Better Together? The Effect of Co-requisite Remediation in Tennessee Community Colleges

Date and Time: March 23, 2019 10:15–11:45 a.m.
Location: Kansas City, MO
Venue: Kansas City Marriott Downtown

Millions of students arrive at higher education institutions, especially community colleges, only to find out that they cannot take credit-bearing, college-level classes right away. About 60 percent of entering community college students are referred to remedial education, and just 34 percent of these students obtain a credential within six years. There is mounting empirical evidence to suggest that traditional remediation delays and diverts students from taking college-level courses; and it is often ineffective at improving academic outcomes for underprepared students.

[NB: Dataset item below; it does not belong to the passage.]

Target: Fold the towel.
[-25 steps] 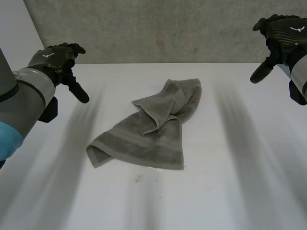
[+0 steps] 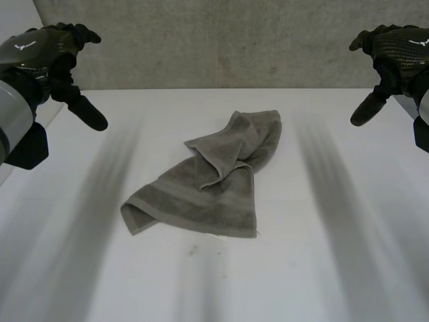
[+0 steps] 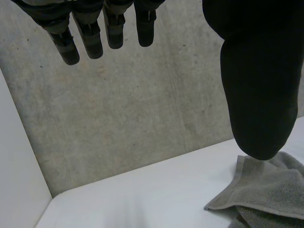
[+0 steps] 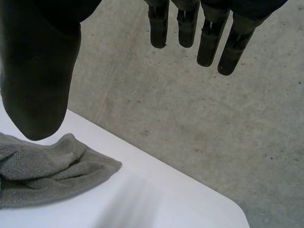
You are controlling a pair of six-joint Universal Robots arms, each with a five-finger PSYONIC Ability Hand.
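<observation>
A grey towel (image 2: 208, 181) lies crumpled in the middle of the white table (image 2: 322, 261). The left hand (image 2: 37, 52) hangs above the far left and the right hand (image 2: 397, 52) above the far right. Both have straight, spread fingers, hold nothing, and are well apart from the towel.

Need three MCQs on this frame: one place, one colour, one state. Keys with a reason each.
1. On the table, the towel lies: A over the edge; B in the middle; C in a far corner.
2. The towel is: A white; B blue; C grey.
3. The left hand and right hand are: A both open, off the towel; B both shut on the towel; C pressing it flat.
B: crumpled mid-table in the head view. C: grey throughout. A: straight fingers in both wrist views, holding nothing.
</observation>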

In light of these results, many states and colleges implement co-requisite remediation, which allows entering students who need additional help to take developmental- and college-level courses at the same time. In this presentation, we provided new evidence of the effect of co-requisite remediation using administrative data from the 13 community colleges in the Tennessee Board of Regents (TBR). To estimate the causal impact of co-requisite remediation, we use a regression discontinuity-difference-in-difference (RD-DID) design, exploiting the variation of co-requisite implementation timeline across colleges. We find that co-requisite is significantly more effective in terms of gateway completion in comparison to pre-requisite remediation, but there are null effects for longer-term outcomes such as enrollment persistence and three-year credential completion. Implications of co-requisite reform will also be discussed during the presentation.